# Goal of the exercise:
Search the material below for the string "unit" and copy each line where it appears.

# Records to process:
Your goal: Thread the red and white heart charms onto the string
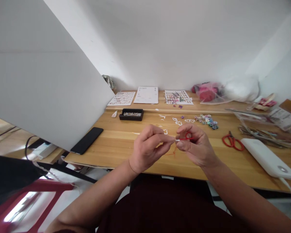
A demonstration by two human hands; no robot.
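Observation:
Above the middle of the table, my left hand (152, 145) and my right hand (197, 144) meet almost fingertip to fingertip. A small white piece (177, 140) sits at the pinched fingertips of my left hand; its kind is too small to tell. Between thumb and fingers, my right hand is closed on a red cord (189, 136), which curls in a loop by the palm and runs to the white piece. Below the hands, a thin red thread (174, 153) hangs or lies over the wood. White cut-out shapes (178, 123) lie just beyond my fingers.
Red-handled scissors (232, 142) and a white power bank (269, 158) lie to the right. Behind the right hand is a pile of beads (207, 120). A black tray (131, 114) holds small pieces; a phone (87, 140) lies left. Printed sheets (146, 94) lie along the raised back shelf.

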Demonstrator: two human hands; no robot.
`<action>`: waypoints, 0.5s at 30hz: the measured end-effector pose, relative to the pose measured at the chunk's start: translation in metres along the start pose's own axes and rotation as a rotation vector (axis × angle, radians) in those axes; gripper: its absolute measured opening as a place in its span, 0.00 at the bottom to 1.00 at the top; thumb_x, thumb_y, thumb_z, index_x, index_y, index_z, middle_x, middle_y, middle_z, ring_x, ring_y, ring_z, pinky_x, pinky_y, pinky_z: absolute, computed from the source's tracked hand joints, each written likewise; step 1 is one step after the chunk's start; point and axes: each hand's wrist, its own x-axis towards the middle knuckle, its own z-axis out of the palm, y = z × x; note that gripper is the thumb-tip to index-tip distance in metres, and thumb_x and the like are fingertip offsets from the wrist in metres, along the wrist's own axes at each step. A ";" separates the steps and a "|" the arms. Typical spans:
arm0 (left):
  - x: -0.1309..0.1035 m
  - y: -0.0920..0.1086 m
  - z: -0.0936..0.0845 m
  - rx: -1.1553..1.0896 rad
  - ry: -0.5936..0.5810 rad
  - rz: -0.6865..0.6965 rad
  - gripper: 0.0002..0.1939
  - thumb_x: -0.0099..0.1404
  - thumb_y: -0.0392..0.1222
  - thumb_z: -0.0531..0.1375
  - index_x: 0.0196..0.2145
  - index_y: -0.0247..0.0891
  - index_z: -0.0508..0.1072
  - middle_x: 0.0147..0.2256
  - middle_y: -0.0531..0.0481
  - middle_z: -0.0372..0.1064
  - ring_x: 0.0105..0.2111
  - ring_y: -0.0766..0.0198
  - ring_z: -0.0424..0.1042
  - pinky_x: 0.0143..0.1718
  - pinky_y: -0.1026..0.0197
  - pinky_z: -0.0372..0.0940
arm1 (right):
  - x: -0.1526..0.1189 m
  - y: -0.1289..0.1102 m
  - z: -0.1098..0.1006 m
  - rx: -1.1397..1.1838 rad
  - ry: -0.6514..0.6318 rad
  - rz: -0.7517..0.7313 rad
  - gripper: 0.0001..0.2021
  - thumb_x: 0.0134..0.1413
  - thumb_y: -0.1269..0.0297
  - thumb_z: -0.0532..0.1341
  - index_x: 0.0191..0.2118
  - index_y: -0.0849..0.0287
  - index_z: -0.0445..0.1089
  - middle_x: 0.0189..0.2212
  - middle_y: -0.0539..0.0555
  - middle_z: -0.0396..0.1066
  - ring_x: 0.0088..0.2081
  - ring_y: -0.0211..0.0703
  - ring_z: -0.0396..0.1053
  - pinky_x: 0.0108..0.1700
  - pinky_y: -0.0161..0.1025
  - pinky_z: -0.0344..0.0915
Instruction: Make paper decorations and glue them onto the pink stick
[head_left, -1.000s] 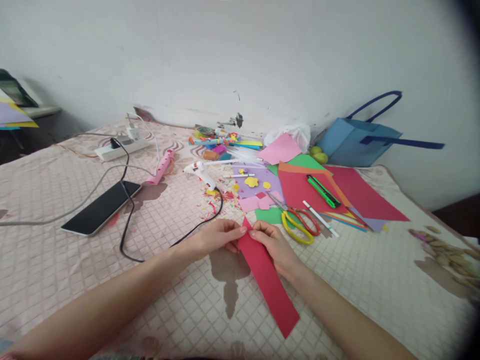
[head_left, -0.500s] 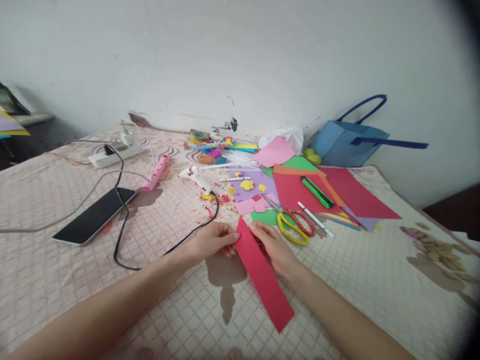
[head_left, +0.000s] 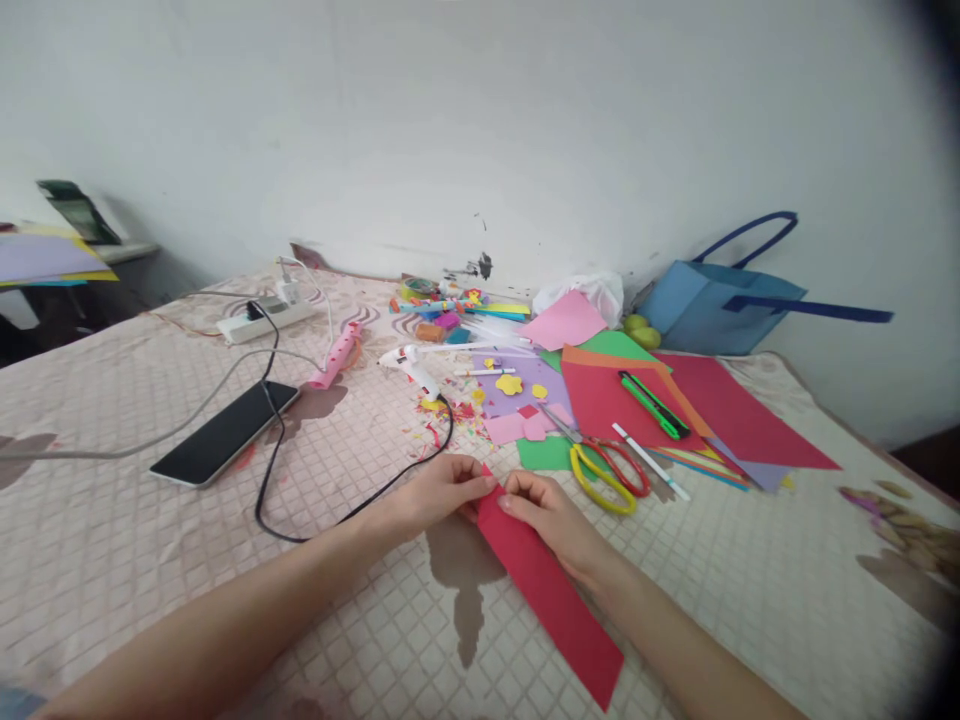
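Note:
A long red paper strip [head_left: 551,590] slants from the middle of the view down toward the lower right, held above the patterned tablecloth [head_left: 360,620]. My left hand [head_left: 442,490] pinches its upper end between thumb and fingers. Close beside it, my right hand [head_left: 544,508] grips the right edge near the same end, its thumb on top of the paper. The fingertips of both hands are almost touching. Scissors [head_left: 600,470] with yellow and red handles lie just beyond my right hand.
A white glue gun [head_left: 411,370] with a black cord lies behind my left hand, near a black tablet [head_left: 229,435] and a power strip [head_left: 266,322]. Coloured papers [head_left: 615,395], a green cutter [head_left: 654,405] and a blue bag [head_left: 720,305] are at the right.
The view has turned a little left, so things appear further right. My right thumb has moved onto the top of the strip, closer to my left hand.

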 end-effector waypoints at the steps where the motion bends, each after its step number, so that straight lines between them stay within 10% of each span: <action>1: 0.000 0.000 0.000 -0.005 0.021 0.008 0.18 0.51 0.52 0.64 0.25 0.32 0.67 0.20 0.55 0.64 0.20 0.72 0.64 0.24 0.68 0.59 | 0.000 0.000 0.000 0.003 0.001 0.004 0.12 0.48 0.60 0.61 0.23 0.59 0.60 0.19 0.44 0.58 0.21 0.31 0.54 0.24 0.31 0.50; 15: 0.002 0.001 0.001 -0.156 0.104 0.013 0.18 0.49 0.49 0.66 0.24 0.31 0.66 0.21 0.53 0.64 0.22 0.71 0.65 0.27 0.66 0.62 | -0.003 -0.010 -0.003 -0.120 0.080 -0.013 0.08 0.50 0.61 0.59 0.25 0.59 0.64 0.20 0.45 0.60 0.22 0.33 0.56 0.25 0.32 0.52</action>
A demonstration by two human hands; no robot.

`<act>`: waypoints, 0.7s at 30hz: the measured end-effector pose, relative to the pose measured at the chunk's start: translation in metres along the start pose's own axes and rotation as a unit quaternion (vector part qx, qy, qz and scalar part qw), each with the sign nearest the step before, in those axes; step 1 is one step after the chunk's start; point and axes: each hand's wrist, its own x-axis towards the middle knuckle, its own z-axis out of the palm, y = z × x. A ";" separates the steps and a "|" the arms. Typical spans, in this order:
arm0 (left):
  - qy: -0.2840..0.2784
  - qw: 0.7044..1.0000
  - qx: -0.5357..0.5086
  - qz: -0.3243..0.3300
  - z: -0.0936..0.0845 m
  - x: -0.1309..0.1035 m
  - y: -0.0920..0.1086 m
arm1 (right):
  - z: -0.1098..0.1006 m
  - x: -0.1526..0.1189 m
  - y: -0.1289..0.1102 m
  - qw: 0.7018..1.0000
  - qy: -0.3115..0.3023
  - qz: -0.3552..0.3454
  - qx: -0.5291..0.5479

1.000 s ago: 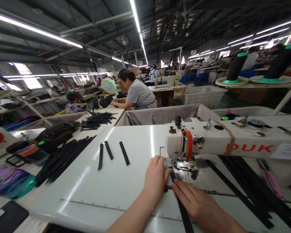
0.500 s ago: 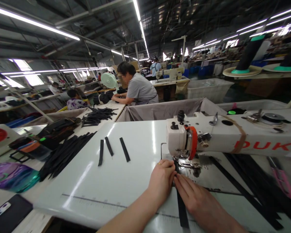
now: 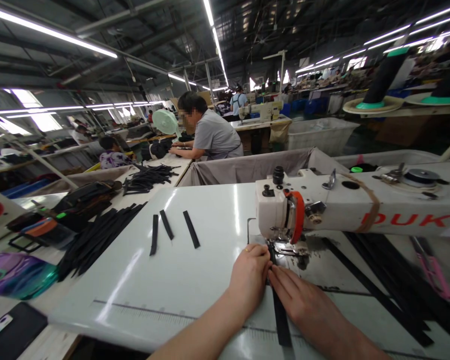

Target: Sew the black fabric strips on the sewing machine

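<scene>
A black fabric strip [image 3: 281, 320] runs from under the needle area of the white sewing machine [image 3: 345, 200] toward me. My left hand [image 3: 250, 270] is closed on the strip's left side close to the presser foot, thumb and fingers bunched together. Against the right side of the same strip, my right hand [image 3: 298, 292] presses with its fingers held together, their tips nearly meeting the left hand. The exact grip of the fingertips is partly hidden. The metal presser foot and guide [image 3: 287, 250] sit just beyond both hands.
Three short black strips [image 3: 172, 230] lie on the white tabletop [image 3: 135, 280]. Long black strips [image 3: 393, 280] and pink-handled scissors [image 3: 433, 272] are at right. Left are a strip pile [image 3: 101, 235], a purple bag [image 3: 15, 275] and a phone [image 3: 15, 330]. A co-worker [image 3: 213, 130] works ahead.
The whole view has shifted slightly. Both hands stay at the strip by the presser foot, with hardly any visible movement.
</scene>
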 end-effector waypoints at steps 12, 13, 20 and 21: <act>0.014 1.000 -0.018 -0.019 0.002 0.002 0.000 | 0.006 -0.003 0.005 0.997 -0.037 0.032 0.062; 0.014 1.000 -0.017 -0.019 0.002 0.002 0.000 | 0.006 -0.003 0.005 0.997 -0.039 0.037 0.063; 0.019 0.999 -0.029 -0.031 0.001 0.006 0.000 | 0.007 -0.001 0.015 0.994 -0.031 0.071 0.079; 0.021 0.999 -0.031 -0.031 0.001 0.006 -0.001 | 0.007 -0.002 0.016 0.993 -0.028 0.070 0.090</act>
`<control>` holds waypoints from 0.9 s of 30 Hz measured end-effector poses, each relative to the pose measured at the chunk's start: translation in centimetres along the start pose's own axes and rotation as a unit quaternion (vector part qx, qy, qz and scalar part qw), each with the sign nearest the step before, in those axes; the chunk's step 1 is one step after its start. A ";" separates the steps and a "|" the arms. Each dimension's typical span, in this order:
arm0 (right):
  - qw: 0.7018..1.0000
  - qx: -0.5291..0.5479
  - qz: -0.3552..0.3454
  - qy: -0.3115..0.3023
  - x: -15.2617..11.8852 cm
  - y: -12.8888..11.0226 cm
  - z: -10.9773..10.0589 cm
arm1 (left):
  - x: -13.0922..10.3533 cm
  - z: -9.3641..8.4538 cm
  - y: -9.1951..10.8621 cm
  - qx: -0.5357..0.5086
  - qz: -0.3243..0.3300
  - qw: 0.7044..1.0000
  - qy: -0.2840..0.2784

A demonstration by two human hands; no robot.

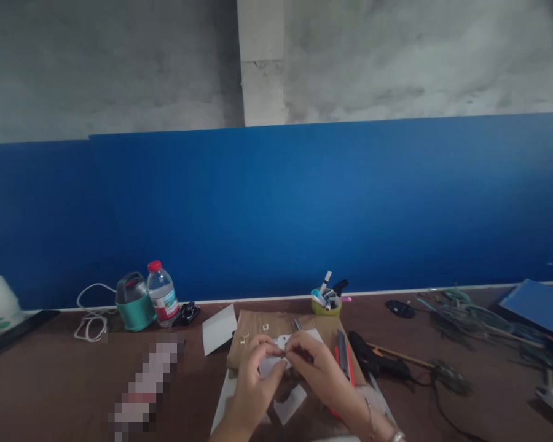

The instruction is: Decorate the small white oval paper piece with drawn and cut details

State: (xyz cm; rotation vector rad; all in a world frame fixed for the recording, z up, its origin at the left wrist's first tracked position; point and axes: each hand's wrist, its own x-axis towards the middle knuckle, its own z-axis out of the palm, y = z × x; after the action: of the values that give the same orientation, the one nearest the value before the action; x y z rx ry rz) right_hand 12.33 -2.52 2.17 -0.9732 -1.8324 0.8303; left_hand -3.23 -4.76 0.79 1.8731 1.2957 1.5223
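Observation:
My left hand [258,376] and my right hand [317,369] meet over a sheet of brown paper [239,325], fingertips pinched together. What lies between the fingertips is too small and too covered to name. Just behind them shows a white paper piece [283,339] with dark dots, partly hidden by the fingers. Small white cut scraps [265,327] lie on the brown paper to the left. Below the hands is a loose white paper scrap [290,404]. A red utility knife [344,359] lies beside my right hand.
A black glue gun [380,359] lies right of the brown paper, its cord trailing. Behind stands a pen holder [326,305]. A water bottle [163,298], a teal container [136,313] and a white card [220,329] are on the left. Tangled cables [470,316] lie at right.

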 end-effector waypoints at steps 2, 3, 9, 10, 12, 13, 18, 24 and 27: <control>1.000 0.000 0.001 0.004 0.0 -0.2 0.0 | 0.1 0.0 0.0 0.002 -0.001 1.000 0.007; 1.000 -0.003 -0.001 0.004 0.0 -0.2 0.0 | 0.1 0.0 -0.1 0.007 -0.001 1.000 0.009; 0.999 -0.032 -0.020 0.005 0.0 -0.3 0.1 | -0.1 0.2 -0.3 0.019 -0.003 1.000 0.020; 0.999 -0.035 -0.023 0.008 0.0 -0.4 0.2 | -0.2 0.2 -0.2 0.010 -0.007 1.000 0.024; 0.999 -0.039 -0.027 0.011 0.0 -0.4 0.2 | -0.2 0.3 0.1 -0.011 -0.018 0.999 0.025; 0.999 -0.043 -0.027 0.008 0.1 -0.4 0.2 | -0.2 0.4 0.2 -0.022 -0.025 0.999 0.027; 0.979 -0.204 0.029 0.003 0.2 0.6 -1.2 | -0.2 0.4 -0.6 -0.060 -0.094 0.992 0.052; 0.909 -0.405 0.101 -0.021 -0.6 3.0 -1.3 | 0.1 0.3 -1.7 -0.073 -0.141 0.984 0.075; 0.890 -0.443 0.104 -0.029 -0.9 3.2 -0.7 | 0.3 0.3 -1.7 -0.114 -0.166 0.977 0.062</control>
State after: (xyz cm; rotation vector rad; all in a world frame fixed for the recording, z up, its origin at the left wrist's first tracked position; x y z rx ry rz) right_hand 14.15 -1.71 -0.60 -1.7407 -2.2177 0.0789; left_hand -3.62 -3.62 -0.50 1.3609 1.3437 1.5490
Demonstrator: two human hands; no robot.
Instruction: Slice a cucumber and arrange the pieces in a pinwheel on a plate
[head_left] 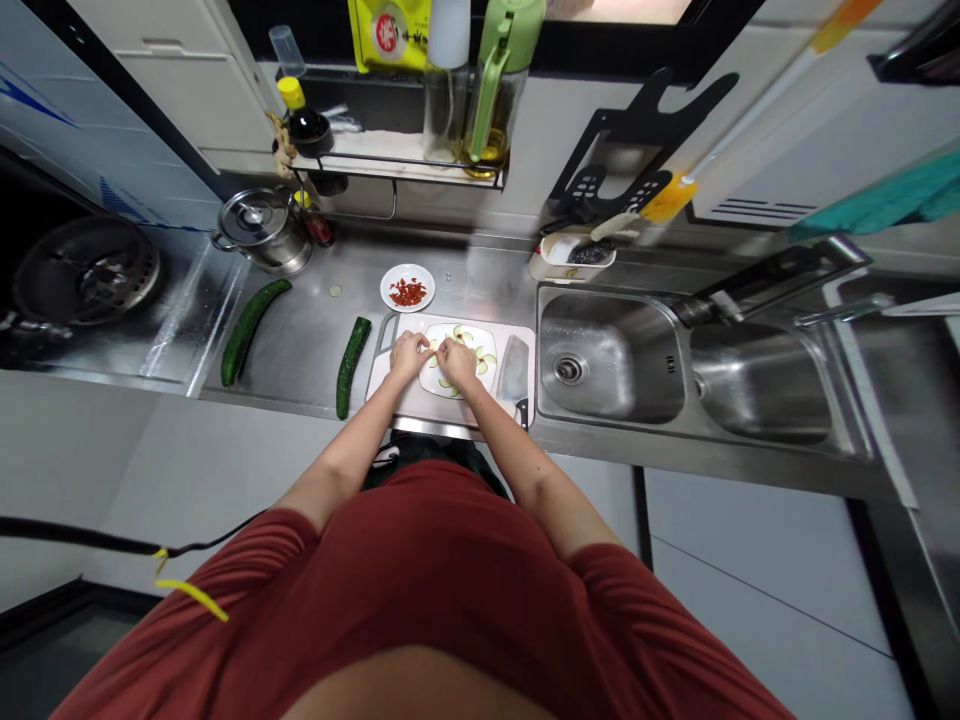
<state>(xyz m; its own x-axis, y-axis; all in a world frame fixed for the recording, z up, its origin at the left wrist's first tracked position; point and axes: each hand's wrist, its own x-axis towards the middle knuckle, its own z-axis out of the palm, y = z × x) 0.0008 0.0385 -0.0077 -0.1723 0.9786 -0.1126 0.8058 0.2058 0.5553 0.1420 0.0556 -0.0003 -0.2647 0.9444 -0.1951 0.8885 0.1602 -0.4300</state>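
Note:
A white plate (486, 383) with several pale green-edged slices (481, 365) rests on a light cutting board (411, 405). Over the plate's left part, my left hand (409, 354) and my right hand (456, 362) nearly meet, fingertips pinched together. Whatever is between the fingers is too small to name. A knife (514, 372) lies on the board to the right of the plate. Behind the board stands a small white dish (388, 286) with red pieces (407, 292). A dark green cucumber piece (352, 368) lies left of the board.
Another long cucumber (251, 330) lies farther left, near a lidded steel pot (268, 235). A double sink (611, 355) is on the right, with a faucet (780, 280) behind it. A rack (397, 170) with bottles hangs above the counter. A pan (86, 270) sits far left.

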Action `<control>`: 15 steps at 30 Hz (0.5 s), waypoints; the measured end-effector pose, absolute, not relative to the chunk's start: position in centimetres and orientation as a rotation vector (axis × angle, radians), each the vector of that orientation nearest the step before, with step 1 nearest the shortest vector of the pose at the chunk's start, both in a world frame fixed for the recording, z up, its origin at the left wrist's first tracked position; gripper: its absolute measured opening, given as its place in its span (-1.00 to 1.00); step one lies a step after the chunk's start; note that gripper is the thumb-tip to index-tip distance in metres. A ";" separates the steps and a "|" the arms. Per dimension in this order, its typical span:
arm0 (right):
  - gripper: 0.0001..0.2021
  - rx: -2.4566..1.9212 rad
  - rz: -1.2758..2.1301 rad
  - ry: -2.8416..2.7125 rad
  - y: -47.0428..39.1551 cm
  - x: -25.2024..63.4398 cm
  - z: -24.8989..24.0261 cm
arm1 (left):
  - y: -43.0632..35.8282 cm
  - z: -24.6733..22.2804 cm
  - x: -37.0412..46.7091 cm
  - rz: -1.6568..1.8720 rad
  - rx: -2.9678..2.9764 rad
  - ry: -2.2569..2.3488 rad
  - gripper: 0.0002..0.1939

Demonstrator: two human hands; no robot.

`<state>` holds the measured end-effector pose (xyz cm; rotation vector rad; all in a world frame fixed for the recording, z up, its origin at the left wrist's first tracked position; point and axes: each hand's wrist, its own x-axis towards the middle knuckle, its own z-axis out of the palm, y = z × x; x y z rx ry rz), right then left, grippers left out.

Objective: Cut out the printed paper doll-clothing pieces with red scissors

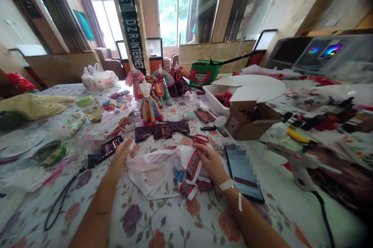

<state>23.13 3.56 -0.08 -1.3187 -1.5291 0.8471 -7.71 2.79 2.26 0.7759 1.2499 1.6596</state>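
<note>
A piece of white cloth (154, 168) lies bunched on the flowered tablecloth between my hands, its right part edged with a red-and-black patterned trim (192, 164) and showing a blue patch. My right hand (211, 162) pinches the upper right of this cloth between thumb and fingers; a white strip is around the wrist. At the cloth's left end is my left hand (120, 158), seen edge-on with its fingers bent toward the fabric and apparently gripping its edge. Red-handled scissors (201, 138) lie just beyond the right hand. A dark patterned cloth strip (163, 129) is spread behind the white cloth.
Small dress forms in costumes (148, 102) stand at the back middle. Phones lie beside the left hand (109, 149) and right forearm (243, 174). At right are a cardboard box (247, 125), a white tray (212, 98) and a glue gun (300, 162) with a cord.
</note>
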 end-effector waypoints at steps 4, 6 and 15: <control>-0.65 -1.401 0.747 -1.677 3.4 23.2 0.0 | 1.9 2.0 -7.6 1.065 1.489 1.471 -0.46; -0.60 -1.422 0.694 -1.779 3.1 23.1 0.1 | 1.8 1.6 -7.9 0.849 1.811 1.620 -0.59; -0.79 -1.428 0.336 -2.018 2.5 21.5 3.4 | 1.8 2.1 -7.7 1.444 1.898 2.018 -0.80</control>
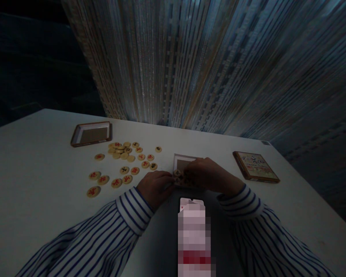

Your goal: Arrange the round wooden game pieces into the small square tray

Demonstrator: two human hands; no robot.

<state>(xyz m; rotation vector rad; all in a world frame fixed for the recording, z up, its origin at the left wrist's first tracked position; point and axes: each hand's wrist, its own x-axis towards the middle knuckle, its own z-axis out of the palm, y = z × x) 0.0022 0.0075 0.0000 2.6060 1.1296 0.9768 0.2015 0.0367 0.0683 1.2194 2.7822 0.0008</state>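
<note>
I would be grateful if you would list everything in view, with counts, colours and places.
Table: one, white, under everything.
Loose discs: over twenty, pale with red or black marks, left of centre; some piled, exact count unclear.
Open tray: one, brown-rimmed, far left.
Middle box: one, pale-rimmed, between the hands.
Boxed discs: at least two, pale with dark marks, inside it.
Closed case: one, brown, printed top, right.
Phone: one, lit screen, pixelated, near edge.
Small patch: one, greyish, far right corner.
Curtain: blue-grey and tan, behind.
Left hand, right hand: two, at middle box.
Sleeves: two, white, blue-striped.
</note>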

# Answer to the exercise:
`<act>`: waypoints, 0.7s at 30hz: the measured end-effector pose, relative to the pose measured at the chunk's start: translation in metres along the start pose's own axes and rotation as a unit quaternion (vector part qx, qy, qz and scalar part qw), each with the sign nearest the step before, in those axes; step 1 is one step after the chunk's start; point and axes: each hand's wrist, its own x-axis towards the middle knuckle, its own z-axis out of the palm, y = z × x. A ";" separates the steps and a "|" the arms. Typical spans, in this order:
`<control>` holds waypoints from 0.9 s of 30 Hz measured end-effector poses, each relative to the pose measured at the chunk's start: translation in centimetres along the start pose's own axes and rotation as a unit quaternion (vector part qx, qy, qz and scalar part qw), each with the sign nearest the step before, in those axes; the chunk's step 1 is one step after its start. A ";" separates the steps and a "|" the arms. Each dimension's typical span, in this order:

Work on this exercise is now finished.